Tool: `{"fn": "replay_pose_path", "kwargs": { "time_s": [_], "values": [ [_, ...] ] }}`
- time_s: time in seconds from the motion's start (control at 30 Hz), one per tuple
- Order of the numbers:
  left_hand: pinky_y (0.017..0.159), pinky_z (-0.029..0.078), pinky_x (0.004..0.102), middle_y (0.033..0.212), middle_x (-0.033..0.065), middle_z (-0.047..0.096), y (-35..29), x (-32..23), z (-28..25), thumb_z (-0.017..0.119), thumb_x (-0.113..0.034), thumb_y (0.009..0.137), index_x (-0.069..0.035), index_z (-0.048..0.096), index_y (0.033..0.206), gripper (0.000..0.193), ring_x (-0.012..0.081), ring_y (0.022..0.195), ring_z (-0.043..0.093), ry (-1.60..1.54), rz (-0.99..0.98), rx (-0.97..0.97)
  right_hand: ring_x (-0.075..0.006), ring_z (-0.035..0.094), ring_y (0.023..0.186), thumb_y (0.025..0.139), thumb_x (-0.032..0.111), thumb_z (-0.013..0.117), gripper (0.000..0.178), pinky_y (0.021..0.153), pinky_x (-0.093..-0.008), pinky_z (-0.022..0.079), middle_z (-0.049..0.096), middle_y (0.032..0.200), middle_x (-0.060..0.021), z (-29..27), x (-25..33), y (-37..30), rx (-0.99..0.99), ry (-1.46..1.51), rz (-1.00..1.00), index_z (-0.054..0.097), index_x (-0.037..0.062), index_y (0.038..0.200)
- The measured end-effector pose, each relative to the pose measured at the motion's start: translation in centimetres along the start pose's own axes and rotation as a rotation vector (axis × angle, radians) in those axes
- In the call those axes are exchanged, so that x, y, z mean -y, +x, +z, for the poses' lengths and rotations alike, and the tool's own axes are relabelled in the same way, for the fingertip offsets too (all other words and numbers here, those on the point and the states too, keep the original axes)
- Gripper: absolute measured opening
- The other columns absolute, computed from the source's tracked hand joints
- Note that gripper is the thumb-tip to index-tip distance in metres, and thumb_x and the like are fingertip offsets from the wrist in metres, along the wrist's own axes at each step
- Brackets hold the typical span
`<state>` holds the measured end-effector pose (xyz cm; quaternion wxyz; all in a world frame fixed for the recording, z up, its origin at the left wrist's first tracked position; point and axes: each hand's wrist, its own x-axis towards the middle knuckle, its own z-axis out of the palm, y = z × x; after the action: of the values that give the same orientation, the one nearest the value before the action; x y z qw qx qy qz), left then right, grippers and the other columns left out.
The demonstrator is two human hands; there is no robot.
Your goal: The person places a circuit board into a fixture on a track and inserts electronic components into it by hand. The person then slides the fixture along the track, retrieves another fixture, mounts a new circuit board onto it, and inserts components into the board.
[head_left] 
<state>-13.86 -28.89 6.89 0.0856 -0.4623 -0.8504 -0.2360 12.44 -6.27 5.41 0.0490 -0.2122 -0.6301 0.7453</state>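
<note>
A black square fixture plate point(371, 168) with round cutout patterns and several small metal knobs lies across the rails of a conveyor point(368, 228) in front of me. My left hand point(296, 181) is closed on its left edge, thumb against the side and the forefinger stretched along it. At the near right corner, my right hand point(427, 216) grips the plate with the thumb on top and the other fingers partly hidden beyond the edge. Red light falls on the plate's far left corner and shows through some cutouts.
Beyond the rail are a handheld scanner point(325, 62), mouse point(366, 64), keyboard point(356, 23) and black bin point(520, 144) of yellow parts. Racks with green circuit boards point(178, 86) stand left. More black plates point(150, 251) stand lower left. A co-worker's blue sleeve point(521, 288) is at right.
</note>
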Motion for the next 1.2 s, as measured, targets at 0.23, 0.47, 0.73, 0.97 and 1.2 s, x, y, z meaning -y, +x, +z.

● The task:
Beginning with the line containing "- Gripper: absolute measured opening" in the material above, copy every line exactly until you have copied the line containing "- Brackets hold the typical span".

● Result below:
- Gripper: absolute measured opening
- The other columns absolute, computed from the source's tracked hand joints
- Note that gripper is the thumb-tip to index-tip distance in metres, and thumb_x and the like are fingertip offsets from the wrist in metres, along the wrist's own axes at each step
- Brackets hold the typical span

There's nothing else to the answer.